13
Happened to me too…
Took a few hours to find, but I figured it out eventually.
Turns out that if the right signature is :
ssCNsAOxLf5vA80ldAI3M0CU2%2Bw=
Then AWS will NOT accept:
ssCNsAOxLf5vA80ldAI3M0CU2+w=
Where the only difference is the translation of %2B to ‘+’.
S3BotoStorage actually yields it correctly but the encoding happens on CachedFilesMixin in the final line of the url method (return unquote(final_url)).
To fix it, I derived a new CachedFilesMixin to undo the “damage” (I should mention that I don’t know why this unquote exists in the first place, so undoing it might cause other problems)
class MyCachedFilesMixin(CachedFilesMixin):
def url(self, *a, **kw):
s = super(MyCachedFilesMixin, self).url(*a, **kw)
if isinstance(s, unicode):
s = s.encode('utf-8', 'ignore')
scheme, netloc, path, qs, anchor = urlparse.urlsplit(s)
path = urllib.quote(path, '/%')
qs = urllib.quote_plus(qs, ':&=')
return urlparse.urlunsplit((scheme, netloc, path, qs, anchor))
Where I used the code I found here.
Hope this helps…
2
I had a similar issue causing SignatureDoesNotMatch errors when downloading files using an S3 signed URL and the python requests HTTP library.
My problem ended up being a bad content-type. The documentation at AWS on Authenticating REST Requests helped me figure it out, and has examples in Python.
- [Django]-Django: related_name attribute (DatabaseError)
- [Django]-Using Django ORM inside Tornado, "syncdb" doesn't work
2
I was struggling with this for a while, and I didn’t like the idea of messing up with CachedFilesMixin (seemed like an overkill to me).
Until a proper fix is issued to the django platform, I’ve found quoting the signature two times is a good option. I know it’s not pretty, but it works and it’s simple.
So you’ll just have to do something like this:
signature = urllib.quote_plus(signature.strip())
signature = urllib.quote_plus(signature.strip())
Hope it helps!
- [Django]-Django 1054 – Unknown Column in field list
- [Django]-How to set headers in DRF's APIClient() delete() request?

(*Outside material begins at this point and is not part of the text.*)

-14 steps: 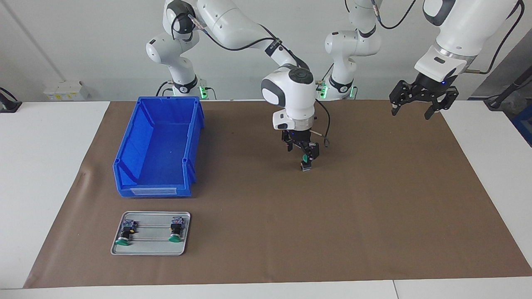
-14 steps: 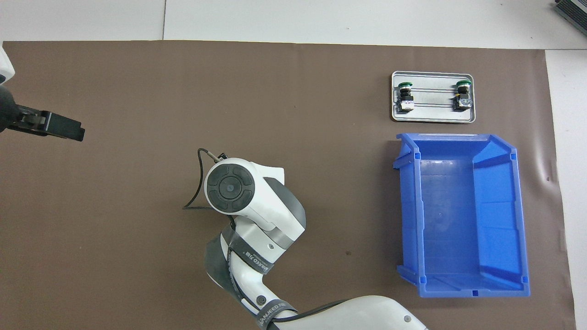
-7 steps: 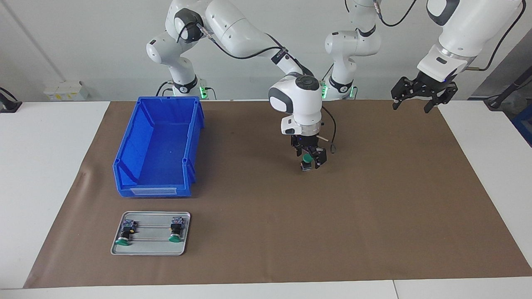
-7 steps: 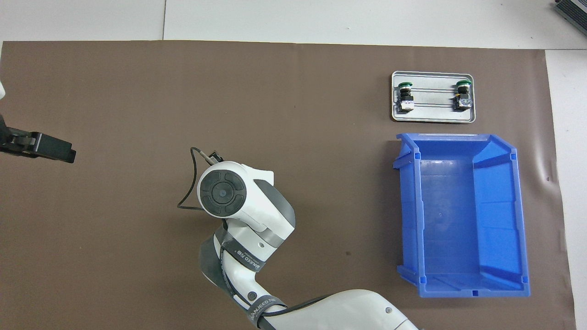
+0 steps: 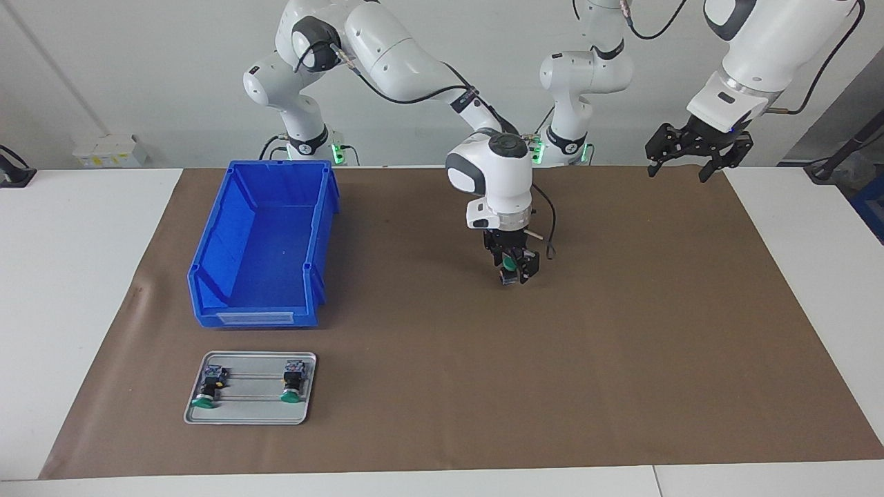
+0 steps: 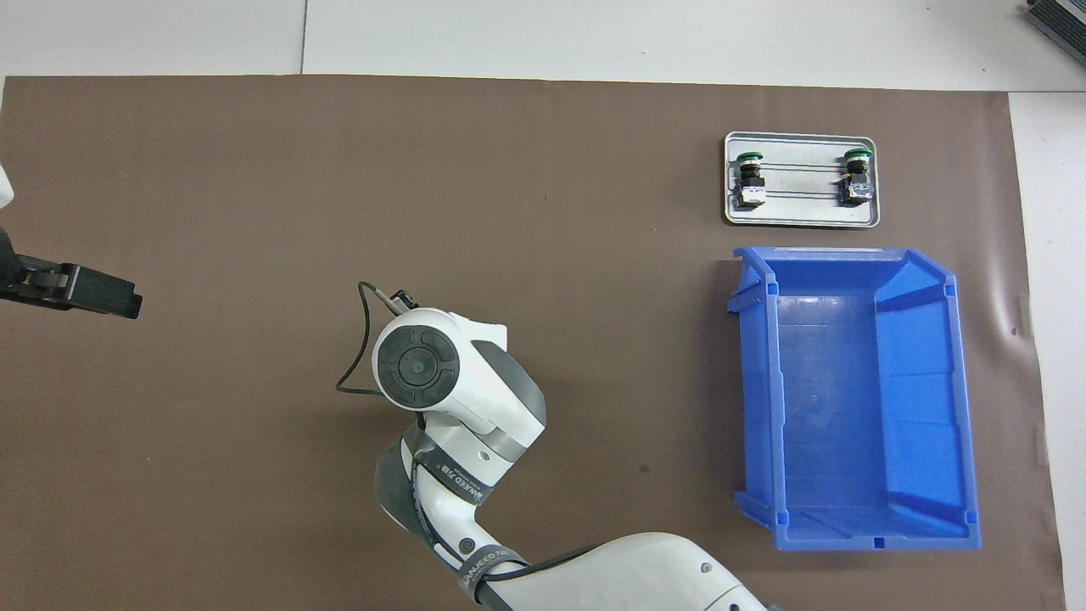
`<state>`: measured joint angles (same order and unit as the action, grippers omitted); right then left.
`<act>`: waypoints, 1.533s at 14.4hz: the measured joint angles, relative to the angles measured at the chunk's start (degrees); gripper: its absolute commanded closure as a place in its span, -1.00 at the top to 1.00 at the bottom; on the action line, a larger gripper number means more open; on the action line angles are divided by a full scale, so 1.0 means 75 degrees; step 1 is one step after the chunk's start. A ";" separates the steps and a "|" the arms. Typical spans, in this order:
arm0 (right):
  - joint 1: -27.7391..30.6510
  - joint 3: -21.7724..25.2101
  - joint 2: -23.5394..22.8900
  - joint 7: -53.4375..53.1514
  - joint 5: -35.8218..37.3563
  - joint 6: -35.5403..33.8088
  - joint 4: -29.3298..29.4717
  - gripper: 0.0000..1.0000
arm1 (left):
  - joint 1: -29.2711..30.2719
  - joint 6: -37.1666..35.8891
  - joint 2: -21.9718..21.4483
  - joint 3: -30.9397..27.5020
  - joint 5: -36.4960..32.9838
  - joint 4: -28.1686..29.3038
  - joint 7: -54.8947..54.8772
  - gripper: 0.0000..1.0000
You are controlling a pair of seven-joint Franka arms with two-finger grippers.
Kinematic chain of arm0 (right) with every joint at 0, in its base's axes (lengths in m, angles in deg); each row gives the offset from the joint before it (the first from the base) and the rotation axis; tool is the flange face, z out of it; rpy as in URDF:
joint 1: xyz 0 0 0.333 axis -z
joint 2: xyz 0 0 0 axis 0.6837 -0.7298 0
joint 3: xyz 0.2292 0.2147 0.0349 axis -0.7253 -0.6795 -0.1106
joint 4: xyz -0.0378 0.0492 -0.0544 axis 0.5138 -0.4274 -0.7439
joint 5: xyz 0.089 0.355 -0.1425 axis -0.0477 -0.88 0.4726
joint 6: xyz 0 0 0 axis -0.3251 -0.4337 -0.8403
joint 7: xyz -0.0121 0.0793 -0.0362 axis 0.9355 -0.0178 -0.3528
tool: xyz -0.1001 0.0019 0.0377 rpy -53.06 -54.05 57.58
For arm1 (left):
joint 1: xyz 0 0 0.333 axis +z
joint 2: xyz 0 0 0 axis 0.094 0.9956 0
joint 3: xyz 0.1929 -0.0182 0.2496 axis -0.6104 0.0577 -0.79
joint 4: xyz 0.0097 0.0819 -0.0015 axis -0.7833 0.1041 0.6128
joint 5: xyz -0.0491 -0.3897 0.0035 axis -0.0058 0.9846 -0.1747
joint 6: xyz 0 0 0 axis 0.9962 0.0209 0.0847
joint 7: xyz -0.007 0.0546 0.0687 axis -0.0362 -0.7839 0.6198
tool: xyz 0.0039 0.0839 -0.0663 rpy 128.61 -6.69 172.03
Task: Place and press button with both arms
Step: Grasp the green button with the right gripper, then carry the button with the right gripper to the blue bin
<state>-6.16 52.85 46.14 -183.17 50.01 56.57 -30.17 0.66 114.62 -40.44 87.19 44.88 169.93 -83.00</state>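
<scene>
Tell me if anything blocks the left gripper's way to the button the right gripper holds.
Nothing visible does. The right gripper holds the button over bare mat mid-table; the left gripper hangs over the mat's left-arm end, only open mat between.

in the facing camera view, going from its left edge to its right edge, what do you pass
Metal tray with two buttons, blue bin, right end effector holding the button, left end effector waiting in the air.
</scene>
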 measured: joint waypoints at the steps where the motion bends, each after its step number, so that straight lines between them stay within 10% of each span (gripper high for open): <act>1: -0.0024 -0.0003 0.0000 0.0000 0.0000 0.0009 -0.0026 -0.99 | 0.0000 0.0016 0.0000 0.0000 0.0000 0.0000 0.0000 1.00; 12: 0.0223 0.0230 0.0825 0.1696 0.0008 -0.1347 0.0120 -1.00 | 0.0015 0.0664 0.0000 -0.0052 -0.0001 0.0046 -0.0001 1.00; 22: 0.4184 0.0297 0.3988 0.9608 0.0013 -0.4801 -0.0692 -1.00 | 0.0016 0.0664 0.0000 -0.0052 -0.0001 0.0060 -0.0001 1.00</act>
<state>25.22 55.08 76.05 -111.11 50.11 20.57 -35.36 0.77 119.59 -40.44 86.80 44.87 170.38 -83.00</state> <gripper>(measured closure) 0.656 0.000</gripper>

- [Django]-Django Mongodb Engine : Authentication, Sessions ans User Model
0
This article on Flask is a good resource on getting your signatures right: https://devcenter.heroku.com/articles/s3-upload-python
@app.route('/sign_s3/')
def sign_s3():
AWS_ACCESS_KEY = os.environ.get('AWS_ACCESS_KEY_ID')

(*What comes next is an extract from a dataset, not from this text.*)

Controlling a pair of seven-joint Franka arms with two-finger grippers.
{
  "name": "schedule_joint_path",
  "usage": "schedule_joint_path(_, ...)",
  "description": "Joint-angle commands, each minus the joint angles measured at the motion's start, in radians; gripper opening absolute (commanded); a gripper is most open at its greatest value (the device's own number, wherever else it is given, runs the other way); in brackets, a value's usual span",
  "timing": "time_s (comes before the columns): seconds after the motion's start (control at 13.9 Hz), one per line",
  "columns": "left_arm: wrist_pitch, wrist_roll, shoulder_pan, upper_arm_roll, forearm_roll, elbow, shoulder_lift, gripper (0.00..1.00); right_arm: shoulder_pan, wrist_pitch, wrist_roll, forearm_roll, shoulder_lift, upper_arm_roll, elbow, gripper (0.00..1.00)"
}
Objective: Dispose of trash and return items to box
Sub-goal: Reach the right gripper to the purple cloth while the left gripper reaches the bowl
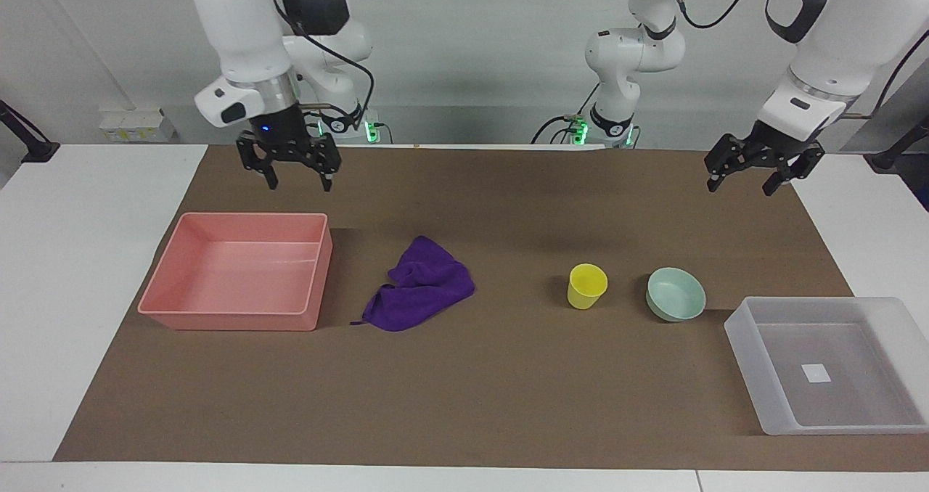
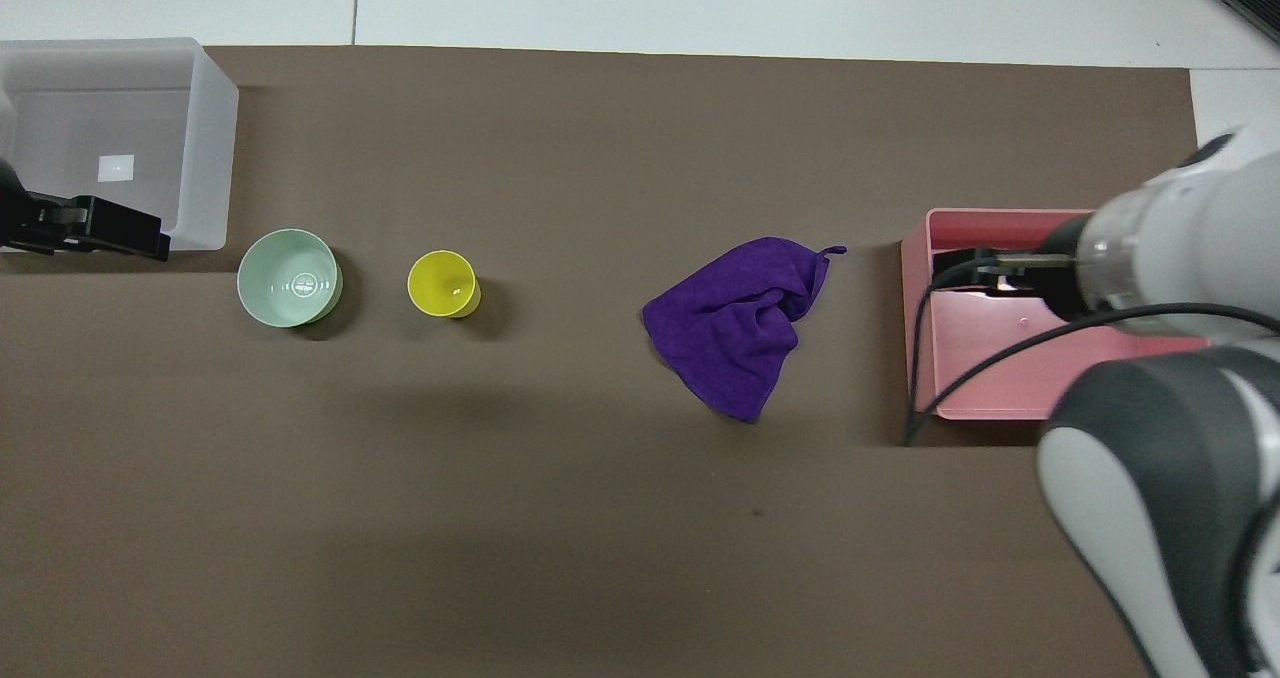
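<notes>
One cloth (image 1: 421, 285), cup (image 1: 586, 286), bowl (image 1: 676, 294), two trays; both grippers' jaws wide, empty.

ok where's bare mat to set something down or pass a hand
Widest bare stretch: the brown mat farther from the robots than every object. Also free: the gap between purple cloth and yellow cup. Tight: cup to green bowl, bowl to clear box, cloth to pink tray.
</notes>
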Motion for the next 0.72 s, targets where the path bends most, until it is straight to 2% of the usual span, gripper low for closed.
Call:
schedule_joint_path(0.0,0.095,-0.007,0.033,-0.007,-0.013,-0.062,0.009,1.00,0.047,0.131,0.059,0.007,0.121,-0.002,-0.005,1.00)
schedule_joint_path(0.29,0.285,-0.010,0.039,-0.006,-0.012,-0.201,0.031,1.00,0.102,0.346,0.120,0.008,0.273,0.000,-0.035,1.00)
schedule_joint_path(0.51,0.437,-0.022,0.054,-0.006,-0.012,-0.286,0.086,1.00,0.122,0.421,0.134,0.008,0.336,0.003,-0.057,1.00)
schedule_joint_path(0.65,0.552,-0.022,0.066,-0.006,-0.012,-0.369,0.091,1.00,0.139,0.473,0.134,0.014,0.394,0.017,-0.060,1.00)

AWS_SECRET_KEY = os.environ.get('AWS_SECRET_ACCESS_KEY')
S3_BUCKET = os.environ.get('S3_BUCKET')
object_name = request.args.get('s3_object_name')
mime_type = request.args.get('s3_object_type')

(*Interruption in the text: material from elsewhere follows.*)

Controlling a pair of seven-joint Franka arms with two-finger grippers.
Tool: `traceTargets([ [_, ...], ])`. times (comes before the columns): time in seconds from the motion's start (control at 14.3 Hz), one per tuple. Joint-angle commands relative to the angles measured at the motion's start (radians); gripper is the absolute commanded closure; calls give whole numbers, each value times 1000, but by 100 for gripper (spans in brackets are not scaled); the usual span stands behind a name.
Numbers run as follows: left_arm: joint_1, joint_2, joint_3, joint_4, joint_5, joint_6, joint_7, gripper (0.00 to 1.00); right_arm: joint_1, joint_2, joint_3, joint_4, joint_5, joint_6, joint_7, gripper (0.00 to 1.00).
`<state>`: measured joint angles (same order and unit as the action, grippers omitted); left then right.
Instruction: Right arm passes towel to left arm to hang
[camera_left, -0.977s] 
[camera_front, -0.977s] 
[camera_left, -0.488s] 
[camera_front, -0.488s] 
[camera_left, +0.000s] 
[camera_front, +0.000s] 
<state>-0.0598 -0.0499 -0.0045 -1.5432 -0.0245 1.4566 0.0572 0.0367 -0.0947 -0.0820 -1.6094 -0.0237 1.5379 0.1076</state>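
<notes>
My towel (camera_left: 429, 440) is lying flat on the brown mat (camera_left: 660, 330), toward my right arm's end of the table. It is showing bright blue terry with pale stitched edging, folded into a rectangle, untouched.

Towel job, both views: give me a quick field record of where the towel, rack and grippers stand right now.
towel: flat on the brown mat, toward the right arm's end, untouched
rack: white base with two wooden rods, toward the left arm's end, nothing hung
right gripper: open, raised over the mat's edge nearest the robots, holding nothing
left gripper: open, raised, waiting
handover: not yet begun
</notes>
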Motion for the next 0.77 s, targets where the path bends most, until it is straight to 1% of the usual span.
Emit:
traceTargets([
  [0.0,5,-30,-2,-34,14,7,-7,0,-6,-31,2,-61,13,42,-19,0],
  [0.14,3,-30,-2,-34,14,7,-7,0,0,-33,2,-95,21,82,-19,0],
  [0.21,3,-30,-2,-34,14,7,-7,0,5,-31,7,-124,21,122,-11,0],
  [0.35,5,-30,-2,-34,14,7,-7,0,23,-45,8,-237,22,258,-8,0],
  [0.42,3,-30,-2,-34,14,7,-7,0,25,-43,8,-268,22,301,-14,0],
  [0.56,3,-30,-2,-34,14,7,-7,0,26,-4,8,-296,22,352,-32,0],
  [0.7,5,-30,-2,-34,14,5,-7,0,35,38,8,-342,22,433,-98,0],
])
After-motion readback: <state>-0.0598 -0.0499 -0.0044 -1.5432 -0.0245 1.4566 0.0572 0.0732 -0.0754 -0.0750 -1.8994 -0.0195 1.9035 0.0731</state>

expires = int(time.time()+10)
amz_headers = "x-amz-acl:public-read"
put_request = "PUT\n\n%s\n%d\n%s\n/%s/%s" % (mime_type, expires, amz_headers, S3_BUCKET, object_name)
signature = base64.encodestring(hmac.new(AWS_SECRET_KEY,put_request, sha).digest())
signature = urllib.quote_plus(signature.strip())
url = 'https://%s.s3.amazonaws.com/%s' % (S3_BUCKET, object_name)
return json.dumps({
'signed_request': '%s?AWSAccessKeyId=%s&Expires=%d&Signature=%s' % (url, AWS_ACCESS_KEY, expires, signature),
'url': url
})
- [Django]-Python: two way partial credit card storing encrytion
- [Django]-Django / MySQL: How to do Autonomous Transactions (commit only sub-set of queries)?
- [Django]-Formatting inline many-to-many related models presented in django admin
0
Simple workaround for me was to generate a new access key with only alphanumeric characters (ie no special characters such as “/”, “+”, etc. which AWS sometimes adds to the keys).